What is a stem cell?
Human stem cells are cells that are capable of developing into the different varieties of tissue present in the body of a fully formed human. There are three kinds of stem cells: embryonic, adult, and cord blood stem cells. An embryo is an unborn organism at the stage immediately after conception and before it develops into a fetus around the eighth week of pregnancy —embryonic stem cells are formed in the very early stages of the embryo. Adult stem cells can be taken from adult tissues. Cord blood stem cells can be found in the human umbilical cord, the cord that carries blood, oxygen and nutrients to the fetus from the placenta during pregnancy.
While adult and cord blood stem cells can only develop into a limited number of varieties of human tissue, embryonic stem cells are capable of developing into any one of the 210 or more varieties of tissue present in the body of a fully formed human. This is because a blood cell, for example, once formed, cannot become a brain cell, or vice versa; but at the embryonic stage, all cells are of a single type.
Stem cells have generally been obtained from surplus, or extra, embryos that were not used during in-vitro fertilization, a procedure that helps infertile women have babies. When a woman undergoes in-vitro fertilization, she is given medication that causes her to produce multiple eggs. The eggs are removed from the uterus and fertilized by sperm in a lab, creating embryos. In three to five days, the embryos reach what is called the blastocyst stage and are ready to be implanted in the woman's womb. Those that are not used are either frozen in liquid nitrogen or thrown away. Most of these surplus embryos will eventually be destroyed, but they are the basis of a huge national debate. If scientists could obtain the stem cells from them, they could almost certainly use them to save human lives and suffering. On the other hand, opponents point out that obtaining cells from any embryos destroys their potential for life.

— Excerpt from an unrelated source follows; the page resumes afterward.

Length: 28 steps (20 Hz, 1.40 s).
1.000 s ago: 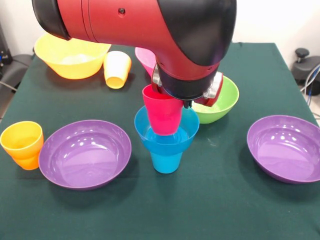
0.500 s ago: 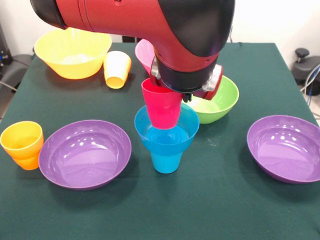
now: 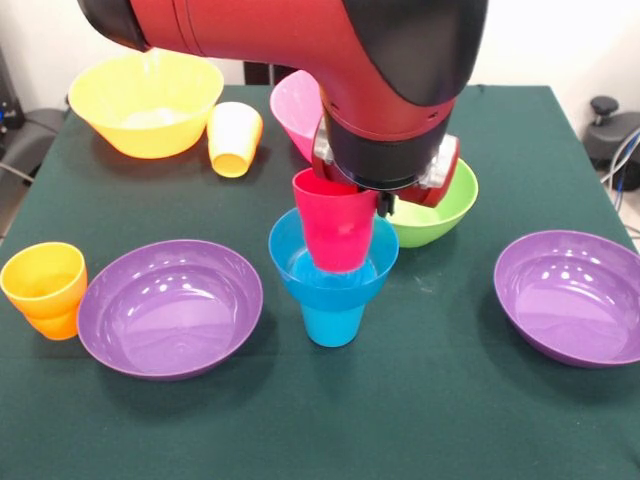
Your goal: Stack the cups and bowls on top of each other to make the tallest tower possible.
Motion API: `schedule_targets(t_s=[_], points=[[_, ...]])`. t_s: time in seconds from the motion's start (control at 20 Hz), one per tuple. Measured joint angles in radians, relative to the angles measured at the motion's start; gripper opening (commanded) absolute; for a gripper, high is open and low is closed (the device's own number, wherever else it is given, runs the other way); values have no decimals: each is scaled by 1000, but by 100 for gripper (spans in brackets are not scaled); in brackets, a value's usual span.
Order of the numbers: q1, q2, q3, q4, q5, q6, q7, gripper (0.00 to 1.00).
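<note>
A red cup (image 3: 335, 225) hangs slightly tilted from my gripper (image 3: 376, 203), which is shut on its rim and mostly hidden under the arm's thick wrist. The cup's base dips inside the small blue bowl (image 3: 285, 262), which sits on the upside-down blue cup (image 3: 332, 322) at the table's middle. I cannot tell whether the red cup touches the bowl's floor. The lime green bowl (image 3: 445, 212) stands just behind and right of the wrist. A yellow cup (image 3: 234, 138) lies on its side at the back left. An orange cup (image 3: 45, 288) stands at the left edge.
Two purple bowls flank the blue stack, one at the left (image 3: 170, 310) and one at the right (image 3: 572, 297). An orange-yellow bowl (image 3: 145, 105) and a pink bowl (image 3: 298, 108) sit at the back, the pink one partly behind the arm.
The red cup rose a little out of the blue bowl, then came back down into it, ending slightly further right. The arm shifted right with it.
</note>
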Motion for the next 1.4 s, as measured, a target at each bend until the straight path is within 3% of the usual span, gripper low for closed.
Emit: schedule_targets(t_s=[0.5,1.4], points=[[7,0,-11,33,9,-55,0,0],[13,-25,-47,90,17,-58,0,0]])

Stem cell research has the potential to provide almost limitless benefits to medicine and human health. Among other things, the cells could make it possible to cultivate spare organs and other body parts; to produce human tissue for use in the treatment of diseases, such as cancer, that involve the degeneration of human cells; or for testing potentially dangerous drugs on human cells without actually testing them on human beings. There is reason to hope that in the not too distant future, stem cell research can provide cures for such diseases as Alzheimer's and Parkinson's diseases, juvenile diabetes, and even for spinal cord injuries. Enormous suffering would be eliminated with these cures. Beyond that, the knowledge scientists can derive from stem cells is expected to result in stunning health advances across the board.

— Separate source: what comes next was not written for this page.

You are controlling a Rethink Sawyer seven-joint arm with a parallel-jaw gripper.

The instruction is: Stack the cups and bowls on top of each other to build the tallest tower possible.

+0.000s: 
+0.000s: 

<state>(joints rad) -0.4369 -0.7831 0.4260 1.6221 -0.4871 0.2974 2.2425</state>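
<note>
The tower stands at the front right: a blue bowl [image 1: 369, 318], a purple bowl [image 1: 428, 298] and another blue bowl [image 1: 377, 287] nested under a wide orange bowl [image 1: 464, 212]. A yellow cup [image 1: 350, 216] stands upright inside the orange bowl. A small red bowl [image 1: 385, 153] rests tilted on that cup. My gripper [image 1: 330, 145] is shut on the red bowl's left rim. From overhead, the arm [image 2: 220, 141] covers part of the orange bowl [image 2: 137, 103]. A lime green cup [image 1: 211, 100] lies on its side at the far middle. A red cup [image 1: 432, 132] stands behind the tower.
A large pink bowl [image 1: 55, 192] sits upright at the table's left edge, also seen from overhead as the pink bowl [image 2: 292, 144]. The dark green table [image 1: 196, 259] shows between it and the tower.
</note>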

But stem cell research also raises important moral and political considerations. Most opponents of embryonic stem cell research do not oppose adult stem cell research, but they connect embryonic stem cell research with abortion. They believe that the destruction of the embryo violates moral law and dehumanizes the unborn. There are also fears that if embryonic stem cell research is not prohibited, people will be encouraged to create surplus embryos for profit.
The short history
The issue of stem cell research came to the fore during the administration of President Bill Clinton (1948–; served 1993–2001). At that time, the proposal under consideration permitted federal funding of embryonic stem cell research as long as the researcher had not been involved in actually obtaining the cells. By the time Bush limited research with his act of 2001, the National Institutes of Health (NIH) had established a registry listing the 78 human embryonic stem cell lines that were eligible for use in federally funded research, but only 22 cell lines were then available. Scientists were concerned about the quality and longevity of these 22 stem cell lines and hoped to be funded in their attempts to obtain new lines.
Attempts to continue the research
Embryonic stem cell research has had bipartisan (both political parties) backing from the start. This was especially evident in 2004 when former first lady Nancy Reagan (1921–) made a public plea to support stem cell research. Her husband, President Ronald Reagan (1911–2004; served 1981–89) was in the late stages of Alzheimer's disease, a degeneration of the brain functions that causes memory loss and eventually death, and Nancy Reagan wanted to waste no more time in finding a cure so that others would be spared his suffering. Since stem cell research is going on in other countries, many Americans fear a time will come when they will be excluded from cures that are available elsewhere. Polls have repeatedly shown that a majority of Americans approve of stem cell research.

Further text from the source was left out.